A few weeks before the publication of his memoir Peeling Onions (not a very impressive title by the way, what is next, Squeezing Oranges?), Günter Grass revealed in an interview with the Frankfurter Allgemeine Zeitung that he was a member of the Waffen-SS.
The reactions were predictable. Outrage, astonishment, some vitriolic attacks, and quite a few speeches in defense of Mr. Grass. Defense speeches which were sometimes even more painful than the attacks on the eminence grise of German literature.
Mr. Grass was seventeen when he joined the Waffen-SS. It’s higly unlikely that he committed any war crimes. To condemn Mr. Grass for joining the Waffen-SS is gratuitous.

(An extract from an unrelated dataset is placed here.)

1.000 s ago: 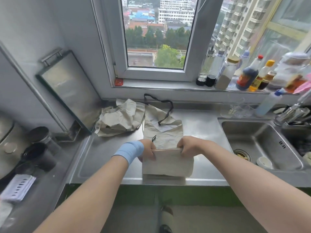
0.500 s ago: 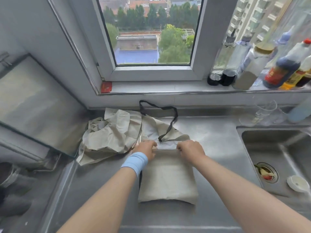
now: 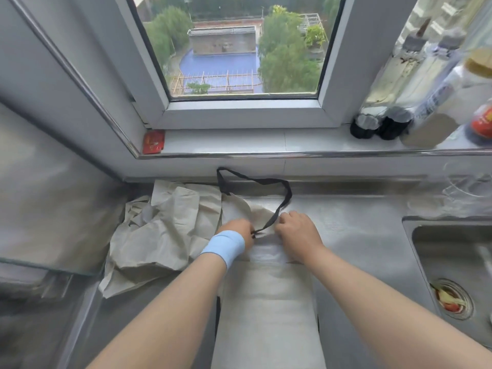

But his long silence and the timing of his confession are another story. Mr. Grass has declared that he could not bear the burden anymore. But I would say that this confession is the continuation of book promotion by other means. And there is a case to be made for not using the Waffen-SS for promoting your memoir.
The fact that Mr. Grass was highly critical, to put it mildly, of Ronald Reagan’s visit to Bitburg, where members of his own unit were buried, is beyond irony.
The tragic story of Mr. Grass is another example that great novelists are not necessarily a reliable moral compass.
It’s not judgment that defeats us, as Kurtz says in Apocalypse Now, it’s hypocrisy.